Wednesday, March 12, 2008

Dont just talk to yourself- argue too.

A strange little habbit of mine is talking to myself, now the best of us do it at some point, but mine seems to have developed in to argueing with myself, so when do you know you have crossed the line of normal self babble to worrying conversations that turn into a row, and just with yourself?

I found myself playing out an argument in my head, which in turn became vocal, maybe more than i had thought. heres me, walking happily down the road planning my perfect row with myself thinking i was the only one around. My row was to be with my ex, and as i decided against setting his car on fire, i thought a good old bust up would get it out of my system. so me being a perfectionist at the best of times wanted to plan how it would go, so i knew how to manipulate his retaliations to fit my planned answers. Then that way i knew i would again win the battle.

I started off with....... ME BOLD -HIM ITALLICS

Can we make this quick as im very busy as you well know
But you asked me to come and see you
Yes yes, enough with the little details, i believe an apology is in order
About time too, Its better we can be friends still
Well im waiting then! when your ready
huh? you want me to appologise? but.................
Fine, if you cant be big enough to accept when your wrong,
But i.........
No buts and will you stop interupting me, i thought we had progressed past this point of rows
but your the one who started it
Thats because you gave me reason to, why do you always make me feel like this
feel like what?
Like im not good enough, now look what you reduced me too *SOBS
Oh come here, i didnt mean to make you feel like that, im sorry.
Huh, so you admit your sorry which means your wrong, well i shall accept your appologies now please, stop harrassing me, i have a very busy life to lead.
But i wasnt saying sorry for cheating,
oh so now you admit you cheated you, you, you bastard.
But i didnt, thats what u accused me of.
Yes and you admitted it, plain as day.
Ok, well when your rea...........
NO, Thats all.

Anyway, as im happily walking along i hear some sniggers from behind, there was a group of teenage annoyances traipsing along behind me, obviously finding my trauma and toiled argument funny, orhaps it was because i was just talking to myself.
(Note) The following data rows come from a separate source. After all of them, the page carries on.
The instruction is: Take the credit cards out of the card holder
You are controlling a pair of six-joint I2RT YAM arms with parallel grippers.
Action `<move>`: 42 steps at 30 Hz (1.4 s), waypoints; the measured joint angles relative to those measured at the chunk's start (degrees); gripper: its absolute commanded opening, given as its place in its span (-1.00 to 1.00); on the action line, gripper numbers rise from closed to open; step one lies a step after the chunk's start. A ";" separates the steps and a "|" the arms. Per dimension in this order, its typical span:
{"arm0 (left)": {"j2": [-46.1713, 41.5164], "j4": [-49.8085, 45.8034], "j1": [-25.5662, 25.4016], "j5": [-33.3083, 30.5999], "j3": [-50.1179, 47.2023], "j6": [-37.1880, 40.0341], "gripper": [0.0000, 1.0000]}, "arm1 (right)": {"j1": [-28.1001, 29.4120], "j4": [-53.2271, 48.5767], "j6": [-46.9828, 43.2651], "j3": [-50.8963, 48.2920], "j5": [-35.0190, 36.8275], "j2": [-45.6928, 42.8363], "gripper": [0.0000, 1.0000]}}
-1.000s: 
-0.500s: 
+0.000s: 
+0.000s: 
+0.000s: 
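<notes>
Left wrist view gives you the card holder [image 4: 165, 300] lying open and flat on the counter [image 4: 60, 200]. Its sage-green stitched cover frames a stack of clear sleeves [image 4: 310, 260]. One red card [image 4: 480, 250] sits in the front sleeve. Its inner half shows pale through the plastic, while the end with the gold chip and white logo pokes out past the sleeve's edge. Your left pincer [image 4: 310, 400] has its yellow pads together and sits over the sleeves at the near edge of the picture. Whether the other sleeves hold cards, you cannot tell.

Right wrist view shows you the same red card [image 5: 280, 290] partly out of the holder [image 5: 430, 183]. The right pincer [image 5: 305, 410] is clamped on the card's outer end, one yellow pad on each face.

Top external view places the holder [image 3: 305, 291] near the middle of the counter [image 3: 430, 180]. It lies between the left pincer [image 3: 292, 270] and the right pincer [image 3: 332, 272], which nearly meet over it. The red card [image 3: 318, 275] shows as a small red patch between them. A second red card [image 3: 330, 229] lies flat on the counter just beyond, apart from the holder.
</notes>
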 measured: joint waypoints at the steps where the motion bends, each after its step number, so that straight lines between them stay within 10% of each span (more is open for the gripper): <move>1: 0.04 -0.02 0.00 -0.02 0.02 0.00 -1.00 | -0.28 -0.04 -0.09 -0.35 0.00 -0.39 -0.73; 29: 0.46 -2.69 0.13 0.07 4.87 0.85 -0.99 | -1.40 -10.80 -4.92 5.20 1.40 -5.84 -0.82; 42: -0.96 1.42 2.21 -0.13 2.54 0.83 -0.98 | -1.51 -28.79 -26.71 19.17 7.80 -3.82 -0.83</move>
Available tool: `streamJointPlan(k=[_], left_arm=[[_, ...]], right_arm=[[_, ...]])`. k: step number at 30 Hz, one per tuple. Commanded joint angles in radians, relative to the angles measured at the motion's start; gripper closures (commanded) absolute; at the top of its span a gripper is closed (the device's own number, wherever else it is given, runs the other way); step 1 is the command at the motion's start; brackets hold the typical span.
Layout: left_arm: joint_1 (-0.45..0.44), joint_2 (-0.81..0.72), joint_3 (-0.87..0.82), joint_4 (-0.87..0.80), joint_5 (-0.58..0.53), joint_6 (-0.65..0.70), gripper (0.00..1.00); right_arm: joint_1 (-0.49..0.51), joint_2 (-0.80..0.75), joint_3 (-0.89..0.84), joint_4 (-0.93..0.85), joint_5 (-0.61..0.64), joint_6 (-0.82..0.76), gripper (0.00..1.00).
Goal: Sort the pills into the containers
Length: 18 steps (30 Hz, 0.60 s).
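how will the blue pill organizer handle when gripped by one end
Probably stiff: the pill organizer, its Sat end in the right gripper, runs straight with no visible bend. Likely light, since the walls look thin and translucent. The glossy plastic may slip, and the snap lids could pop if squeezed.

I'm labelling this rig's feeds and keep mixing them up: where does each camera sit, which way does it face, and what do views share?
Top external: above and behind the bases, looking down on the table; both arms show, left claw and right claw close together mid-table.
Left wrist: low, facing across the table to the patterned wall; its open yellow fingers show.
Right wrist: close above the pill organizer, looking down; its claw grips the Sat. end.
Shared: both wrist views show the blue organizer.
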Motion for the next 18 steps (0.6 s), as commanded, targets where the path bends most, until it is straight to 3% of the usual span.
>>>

Well, there was no way i was losing face, so i pretended that my ipod earphones were my handsfree for my phone and made a big show of disconecting them from my ears, so then they would assume on the phone in a very heated and important call to my ex.

And yes it worked (along with a bribe of some ciggerettes to forget my face)

so if you will insist on rowing with yourself, its probably better to do it indoors.

Tuesday, March 11, 2008

OUCH!

I hate glass doors, just there to bloody well make me walk into them, well i am not going near anymore doors, unless i need to go out of course.

There is my face print on it, and i now have a busted lip, i wish that people would not clean them so thorough. glass patio doors are a menace, and i for one am having them replaced with bricks now!

OOPS, I believe i may have done it again :{

What is wrong with me! Every bloody time.
So i doubt im the only person in the world who is in this continuous evil circle of disaster dates, but when do you decide to nail it on the head and give up?
When i was 16 i got a bit of a reputation for being easy, i liked going out and meeting new people, and then the next night i would go out and meet another new people =)
it wasnt that i was easy, the thing with me is that i have always been looking for someone who would like me as much as i liked them, unfortunately i was always to stupid to see when someone was just pretending so that they could bed me ;(
Everytime i held out hope that this was the one, well here i am, 8 years later and i still fall for the same old lines, the same old tricks. As recent as last week i met this real great person, they were smoothe talking great looking, and genuinely seemed to like me, so i took up the offer of staying for a long weekend to get to know each other better. thing is that they know parts of me a whole lot better than the rest of me!
I had a few sms on my way back home, sayin they missed me already, which was actually a first, i was feeling great but something was niggling away at me, anyway, i was replying like you do, and then the sms became less frequent, no replies to alot of them, same old same old.
Well i knew the next sms i got would be when they were drunk and horny, and i was right on target. So yet again im here feeling like a twat, wishing i could get out of this circle, are some of us just here to be tricked in to bed?
And the most stupid thing is, here i am writing about what is plain to see, yet i cant help but fall for it everytime. It cant be my looks as im rated highly by many in catergory, including myself, and im actually really sweet, so why is it that people dont want more from me? at least i use one type of protection, shame they cant make the same for the heart.
Well, i am not falling for it anymore, i will not get laid again unless im sure that something will come of it (well, unless i need a quickie) i guess everyone has to know when enough is enough and to take control of the reins.
So heres till tomorrow when i go falling for it all over again.